我想展示如下所示的内容:下图是其他数据集。
完整代码:
import pandas as pd
import numpy as np
import seaborn as sns
import matplotlib.pyplot as plt
training_set = pd.read_csv('Train_Titanic.csv')
sns.heatmap(training_set.isnull(), yticklabels=False, cbar=False, cmap='Blues')
#if we want to dop Cabin column from the memory we set implace=True
training_set.drop('Cabin', axis=1, inplace=True)
training_set.drop(['Name','Ticket','Embarked'], axis=1, inplace=True)
plt.figure(figsize=(15,10))
sns.boxplot(x='Sex',y='Age',data=training_set)
def Fill_Age(data):
age = data[0]
sex = data[1]
if pd.isnull(age): #if the data has null
if sex is 'male':
return 29 #This is average from the above boxplot of male
else: #This means if the sex is female
return 25 #This is average from the above boxplot of female
else:
return age #This will return the same age if it isn't null
training_set['Age'] = training_set[['Age','Sex']].apply(Fill_Age, axis=1)
training_set.drop('PassengerId', axis=1, inplace=True)
male = pd.get_dummies(training_set['Sex'])
male = pd.get_dummies(training_set['Sex'], drop_first=True)
male = pd.get_dummies(training_set['Sex'], drop_first=True, dtype=int)
#Let's drop Sex column from our original data
training_set.drop('Sex', axis=1, inplace=True)
training_set
#Now, let's add the male column that we have created to the original dataset
training_set = pd.concat([training_set, male], axis=1)
#Now let's take our data and assign it to X (input) and y(output)
X = training_set.drop('Survived', axis=1).values
X
y = training_set['Survived'].values
y
from sklearn.model_selection import train_test_split
X_train, X_test, y_train, y_test= train_test_split(X,y, test_size = 0.2, random_state = 10)

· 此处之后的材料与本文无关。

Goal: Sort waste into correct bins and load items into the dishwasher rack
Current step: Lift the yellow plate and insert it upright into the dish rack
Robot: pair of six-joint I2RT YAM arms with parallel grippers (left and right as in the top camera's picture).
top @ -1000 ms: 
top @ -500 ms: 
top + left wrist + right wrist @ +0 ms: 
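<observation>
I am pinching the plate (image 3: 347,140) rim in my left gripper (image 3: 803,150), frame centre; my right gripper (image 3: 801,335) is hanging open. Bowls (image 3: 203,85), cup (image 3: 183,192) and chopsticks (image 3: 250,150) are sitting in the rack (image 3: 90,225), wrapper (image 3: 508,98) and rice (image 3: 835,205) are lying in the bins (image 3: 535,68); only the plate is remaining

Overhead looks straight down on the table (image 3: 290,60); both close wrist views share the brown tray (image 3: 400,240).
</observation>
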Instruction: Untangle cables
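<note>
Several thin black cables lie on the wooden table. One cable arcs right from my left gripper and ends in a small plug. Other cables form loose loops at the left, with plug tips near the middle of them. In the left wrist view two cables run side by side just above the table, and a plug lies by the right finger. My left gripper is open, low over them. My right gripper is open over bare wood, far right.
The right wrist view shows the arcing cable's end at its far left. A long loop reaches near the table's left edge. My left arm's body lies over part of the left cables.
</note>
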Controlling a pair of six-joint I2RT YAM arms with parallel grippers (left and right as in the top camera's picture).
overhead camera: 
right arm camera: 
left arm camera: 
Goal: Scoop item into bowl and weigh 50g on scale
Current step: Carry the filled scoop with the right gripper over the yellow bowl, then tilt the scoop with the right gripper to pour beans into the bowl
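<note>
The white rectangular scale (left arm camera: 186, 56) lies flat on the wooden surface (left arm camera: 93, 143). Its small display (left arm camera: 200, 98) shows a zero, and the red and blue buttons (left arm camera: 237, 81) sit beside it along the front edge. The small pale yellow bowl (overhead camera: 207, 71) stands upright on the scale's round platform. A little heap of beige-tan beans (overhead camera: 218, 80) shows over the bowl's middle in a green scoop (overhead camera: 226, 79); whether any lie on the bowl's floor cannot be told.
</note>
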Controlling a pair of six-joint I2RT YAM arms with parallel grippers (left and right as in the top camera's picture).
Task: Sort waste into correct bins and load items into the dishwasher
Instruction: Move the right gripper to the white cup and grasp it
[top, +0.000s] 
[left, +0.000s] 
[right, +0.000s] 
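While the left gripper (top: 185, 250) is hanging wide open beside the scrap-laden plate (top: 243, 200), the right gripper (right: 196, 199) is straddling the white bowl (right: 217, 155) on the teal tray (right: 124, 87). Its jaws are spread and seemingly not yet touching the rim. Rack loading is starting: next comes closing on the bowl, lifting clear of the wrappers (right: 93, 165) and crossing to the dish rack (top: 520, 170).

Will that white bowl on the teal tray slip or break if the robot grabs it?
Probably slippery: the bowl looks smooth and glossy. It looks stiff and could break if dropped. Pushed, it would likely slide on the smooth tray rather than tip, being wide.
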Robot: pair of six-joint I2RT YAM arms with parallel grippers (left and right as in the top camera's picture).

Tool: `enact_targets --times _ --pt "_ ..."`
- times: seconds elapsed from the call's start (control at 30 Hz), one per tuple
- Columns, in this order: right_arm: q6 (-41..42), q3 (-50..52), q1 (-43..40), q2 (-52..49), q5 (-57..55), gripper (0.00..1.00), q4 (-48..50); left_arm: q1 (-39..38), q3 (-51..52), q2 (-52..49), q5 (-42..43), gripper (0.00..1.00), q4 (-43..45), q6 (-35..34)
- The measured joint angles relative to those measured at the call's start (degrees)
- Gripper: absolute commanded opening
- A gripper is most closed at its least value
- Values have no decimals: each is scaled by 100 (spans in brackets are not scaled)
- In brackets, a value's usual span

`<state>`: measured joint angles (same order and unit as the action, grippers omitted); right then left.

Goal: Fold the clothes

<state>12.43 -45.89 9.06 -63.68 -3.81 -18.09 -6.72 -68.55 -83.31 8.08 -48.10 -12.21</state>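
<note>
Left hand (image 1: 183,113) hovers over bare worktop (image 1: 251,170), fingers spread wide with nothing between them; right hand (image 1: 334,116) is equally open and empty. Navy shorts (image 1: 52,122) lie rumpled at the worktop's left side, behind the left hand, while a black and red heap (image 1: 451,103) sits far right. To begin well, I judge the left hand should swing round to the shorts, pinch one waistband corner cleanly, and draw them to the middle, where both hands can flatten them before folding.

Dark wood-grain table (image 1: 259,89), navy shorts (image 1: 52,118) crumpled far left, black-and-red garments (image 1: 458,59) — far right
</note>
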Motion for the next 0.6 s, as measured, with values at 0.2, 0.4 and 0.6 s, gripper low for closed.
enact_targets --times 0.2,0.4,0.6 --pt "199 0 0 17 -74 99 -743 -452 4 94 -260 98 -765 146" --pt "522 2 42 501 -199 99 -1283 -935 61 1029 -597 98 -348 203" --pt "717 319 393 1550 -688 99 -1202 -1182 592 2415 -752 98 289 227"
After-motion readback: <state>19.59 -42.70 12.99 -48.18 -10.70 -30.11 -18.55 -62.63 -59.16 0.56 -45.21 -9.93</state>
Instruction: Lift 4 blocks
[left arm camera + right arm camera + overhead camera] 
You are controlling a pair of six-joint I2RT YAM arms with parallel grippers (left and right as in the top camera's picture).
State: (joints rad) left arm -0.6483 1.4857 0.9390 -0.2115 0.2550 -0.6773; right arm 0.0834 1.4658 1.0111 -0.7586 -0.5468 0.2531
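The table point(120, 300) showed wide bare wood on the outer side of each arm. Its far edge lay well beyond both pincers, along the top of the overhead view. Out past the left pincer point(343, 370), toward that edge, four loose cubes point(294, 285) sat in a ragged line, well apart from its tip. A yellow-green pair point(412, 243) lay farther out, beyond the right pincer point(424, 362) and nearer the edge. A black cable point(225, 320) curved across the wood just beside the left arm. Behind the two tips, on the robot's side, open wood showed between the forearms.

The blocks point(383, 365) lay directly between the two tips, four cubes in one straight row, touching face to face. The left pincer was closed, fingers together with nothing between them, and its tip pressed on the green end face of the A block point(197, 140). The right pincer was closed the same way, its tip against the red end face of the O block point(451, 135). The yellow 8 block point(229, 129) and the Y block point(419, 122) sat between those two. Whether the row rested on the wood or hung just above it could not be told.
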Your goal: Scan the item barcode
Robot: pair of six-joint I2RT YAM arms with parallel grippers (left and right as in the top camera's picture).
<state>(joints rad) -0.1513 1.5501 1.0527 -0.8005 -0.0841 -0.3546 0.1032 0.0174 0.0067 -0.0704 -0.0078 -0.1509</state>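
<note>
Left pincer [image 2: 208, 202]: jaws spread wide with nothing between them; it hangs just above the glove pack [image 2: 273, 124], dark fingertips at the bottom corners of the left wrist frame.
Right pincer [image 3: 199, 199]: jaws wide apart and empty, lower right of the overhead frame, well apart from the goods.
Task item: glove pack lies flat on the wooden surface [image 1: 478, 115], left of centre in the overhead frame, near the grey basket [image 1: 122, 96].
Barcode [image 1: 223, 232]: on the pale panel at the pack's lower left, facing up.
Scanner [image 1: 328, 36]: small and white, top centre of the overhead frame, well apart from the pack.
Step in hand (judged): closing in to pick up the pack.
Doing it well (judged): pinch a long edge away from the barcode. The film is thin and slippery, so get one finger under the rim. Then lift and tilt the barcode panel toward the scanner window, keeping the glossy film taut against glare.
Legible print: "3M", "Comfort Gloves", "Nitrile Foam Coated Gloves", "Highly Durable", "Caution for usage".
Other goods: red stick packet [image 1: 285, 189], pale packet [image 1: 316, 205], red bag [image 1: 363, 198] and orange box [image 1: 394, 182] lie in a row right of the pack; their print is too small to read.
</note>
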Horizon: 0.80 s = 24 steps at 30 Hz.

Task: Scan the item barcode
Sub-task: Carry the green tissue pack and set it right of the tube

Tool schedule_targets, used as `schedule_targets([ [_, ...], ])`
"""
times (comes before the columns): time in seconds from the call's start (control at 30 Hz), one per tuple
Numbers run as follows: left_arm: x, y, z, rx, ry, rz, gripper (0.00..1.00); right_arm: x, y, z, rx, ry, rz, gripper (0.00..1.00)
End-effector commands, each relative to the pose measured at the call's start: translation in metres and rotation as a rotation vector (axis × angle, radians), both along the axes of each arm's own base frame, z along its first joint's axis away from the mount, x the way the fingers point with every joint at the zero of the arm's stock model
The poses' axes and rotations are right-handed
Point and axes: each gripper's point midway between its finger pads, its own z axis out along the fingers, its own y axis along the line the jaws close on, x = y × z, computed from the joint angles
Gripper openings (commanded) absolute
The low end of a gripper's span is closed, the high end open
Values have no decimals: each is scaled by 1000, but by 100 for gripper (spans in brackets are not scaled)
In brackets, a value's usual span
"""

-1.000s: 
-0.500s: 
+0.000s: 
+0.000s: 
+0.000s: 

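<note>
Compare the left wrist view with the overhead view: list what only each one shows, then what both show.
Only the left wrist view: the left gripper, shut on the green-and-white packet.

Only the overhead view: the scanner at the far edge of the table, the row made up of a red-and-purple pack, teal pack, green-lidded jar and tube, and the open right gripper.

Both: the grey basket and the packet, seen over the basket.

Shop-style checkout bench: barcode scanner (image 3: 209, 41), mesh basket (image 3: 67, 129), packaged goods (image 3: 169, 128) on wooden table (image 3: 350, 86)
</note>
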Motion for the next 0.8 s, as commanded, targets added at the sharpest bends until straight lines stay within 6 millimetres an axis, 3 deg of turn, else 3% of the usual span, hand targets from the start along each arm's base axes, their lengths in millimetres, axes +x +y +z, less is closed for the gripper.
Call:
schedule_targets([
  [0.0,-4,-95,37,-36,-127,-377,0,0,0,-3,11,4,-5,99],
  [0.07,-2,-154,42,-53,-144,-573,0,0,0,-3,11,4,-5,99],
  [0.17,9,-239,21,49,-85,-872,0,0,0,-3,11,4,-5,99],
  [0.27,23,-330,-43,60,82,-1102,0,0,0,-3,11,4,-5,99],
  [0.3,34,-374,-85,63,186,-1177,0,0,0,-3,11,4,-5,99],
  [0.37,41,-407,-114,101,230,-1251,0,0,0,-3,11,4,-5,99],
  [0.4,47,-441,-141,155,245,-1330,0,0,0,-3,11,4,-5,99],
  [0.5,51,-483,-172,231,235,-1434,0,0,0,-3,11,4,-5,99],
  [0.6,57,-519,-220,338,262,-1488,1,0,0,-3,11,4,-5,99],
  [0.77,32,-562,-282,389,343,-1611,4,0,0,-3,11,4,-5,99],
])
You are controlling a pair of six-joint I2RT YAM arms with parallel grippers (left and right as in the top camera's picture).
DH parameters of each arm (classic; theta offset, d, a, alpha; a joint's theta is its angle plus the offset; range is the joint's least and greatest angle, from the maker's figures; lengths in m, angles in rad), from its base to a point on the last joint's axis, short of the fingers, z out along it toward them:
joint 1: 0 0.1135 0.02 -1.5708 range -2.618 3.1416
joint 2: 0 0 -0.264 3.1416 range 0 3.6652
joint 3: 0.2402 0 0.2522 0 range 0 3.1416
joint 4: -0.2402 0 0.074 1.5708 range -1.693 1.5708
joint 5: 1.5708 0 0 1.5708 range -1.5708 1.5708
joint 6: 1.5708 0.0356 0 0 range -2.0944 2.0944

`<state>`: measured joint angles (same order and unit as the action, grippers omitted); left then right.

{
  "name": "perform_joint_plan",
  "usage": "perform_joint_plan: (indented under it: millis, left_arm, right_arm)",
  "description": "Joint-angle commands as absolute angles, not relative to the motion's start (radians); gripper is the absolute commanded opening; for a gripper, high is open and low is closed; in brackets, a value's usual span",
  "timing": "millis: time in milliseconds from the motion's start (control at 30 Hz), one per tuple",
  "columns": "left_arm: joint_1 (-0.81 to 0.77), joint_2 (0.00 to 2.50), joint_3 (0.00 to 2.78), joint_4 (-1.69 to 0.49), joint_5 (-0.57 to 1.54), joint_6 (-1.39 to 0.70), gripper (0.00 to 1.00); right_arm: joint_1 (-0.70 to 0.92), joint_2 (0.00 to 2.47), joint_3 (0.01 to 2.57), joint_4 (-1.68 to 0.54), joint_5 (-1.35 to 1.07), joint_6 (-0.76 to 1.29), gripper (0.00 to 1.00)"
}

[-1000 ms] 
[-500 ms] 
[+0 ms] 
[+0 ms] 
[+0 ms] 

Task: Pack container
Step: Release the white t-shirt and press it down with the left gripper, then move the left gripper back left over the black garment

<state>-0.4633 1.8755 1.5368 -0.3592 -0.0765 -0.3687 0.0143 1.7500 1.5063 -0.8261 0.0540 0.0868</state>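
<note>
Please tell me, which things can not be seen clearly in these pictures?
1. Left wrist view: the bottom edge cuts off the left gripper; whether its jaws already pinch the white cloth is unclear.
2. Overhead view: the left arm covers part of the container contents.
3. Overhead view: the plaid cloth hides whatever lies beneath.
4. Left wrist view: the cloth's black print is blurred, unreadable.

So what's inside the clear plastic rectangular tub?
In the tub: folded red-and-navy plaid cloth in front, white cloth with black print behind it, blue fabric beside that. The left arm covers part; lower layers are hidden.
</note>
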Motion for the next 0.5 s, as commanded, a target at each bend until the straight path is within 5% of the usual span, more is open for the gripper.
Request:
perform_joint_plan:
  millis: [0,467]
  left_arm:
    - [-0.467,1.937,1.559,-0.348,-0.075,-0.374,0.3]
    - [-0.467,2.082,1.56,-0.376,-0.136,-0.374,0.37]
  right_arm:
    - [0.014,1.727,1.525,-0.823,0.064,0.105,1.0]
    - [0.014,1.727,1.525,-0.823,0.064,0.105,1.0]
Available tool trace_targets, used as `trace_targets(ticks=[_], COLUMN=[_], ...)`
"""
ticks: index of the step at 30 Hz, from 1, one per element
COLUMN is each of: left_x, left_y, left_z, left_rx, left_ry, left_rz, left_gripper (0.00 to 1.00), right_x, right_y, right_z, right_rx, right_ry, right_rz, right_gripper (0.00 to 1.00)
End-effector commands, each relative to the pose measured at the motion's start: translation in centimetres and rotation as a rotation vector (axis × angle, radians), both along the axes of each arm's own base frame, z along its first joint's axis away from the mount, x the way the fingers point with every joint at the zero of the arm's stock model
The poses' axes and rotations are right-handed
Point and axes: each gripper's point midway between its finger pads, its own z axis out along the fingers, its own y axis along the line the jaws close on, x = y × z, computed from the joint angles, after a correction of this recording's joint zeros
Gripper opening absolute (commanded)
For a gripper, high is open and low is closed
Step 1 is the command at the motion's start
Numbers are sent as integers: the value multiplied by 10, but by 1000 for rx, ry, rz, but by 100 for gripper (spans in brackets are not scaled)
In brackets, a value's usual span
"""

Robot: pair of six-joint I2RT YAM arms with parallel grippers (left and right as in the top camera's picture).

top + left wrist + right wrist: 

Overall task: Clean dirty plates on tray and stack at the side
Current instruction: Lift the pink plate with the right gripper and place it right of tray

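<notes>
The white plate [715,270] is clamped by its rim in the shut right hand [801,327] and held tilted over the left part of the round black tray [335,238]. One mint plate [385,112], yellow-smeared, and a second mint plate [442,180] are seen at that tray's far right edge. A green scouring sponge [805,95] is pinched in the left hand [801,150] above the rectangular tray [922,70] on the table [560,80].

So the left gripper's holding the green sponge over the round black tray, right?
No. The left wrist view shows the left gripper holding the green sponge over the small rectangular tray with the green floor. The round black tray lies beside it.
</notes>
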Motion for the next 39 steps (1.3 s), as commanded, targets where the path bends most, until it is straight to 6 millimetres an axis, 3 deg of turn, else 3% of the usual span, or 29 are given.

from sklearn.linear_model import LogisticRegression # We import class (LogisticRegression)
classifier = LogisticRegression(random_state=0) # We took an object from the class
classifier.fit(X_train,y_train)
#We are performing our training
y_predict = classifier.predict(X_test)
确保您的输入数据(特别是 X)包含您打算用于预测的所有特征。在这种情况下,它应至少包含以下列:“Pclass”、“Sex”、“Age”、“SibSp”、“Parch”和“Fare”。 它应该具有与逻辑回归模型期望的相同数量的特征。如果您的模型需要 6 个特征,则需要提供具有 6 个特征的输入数据。 如果您正在使用逻辑回归模型并且预计它只有 2 个特征,那么模型配置或初始化可能存在问题。 确认您的输入数据已正确预处理。 确保您使用适当的训练和测试数据集。如果您使用错误的数据集或数据形状不匹配,则可能会出现错误。
如果您向我提供更详细的代码或有关如何准备数据和拟合逻辑回归模型的信息,我可以更好地帮助您。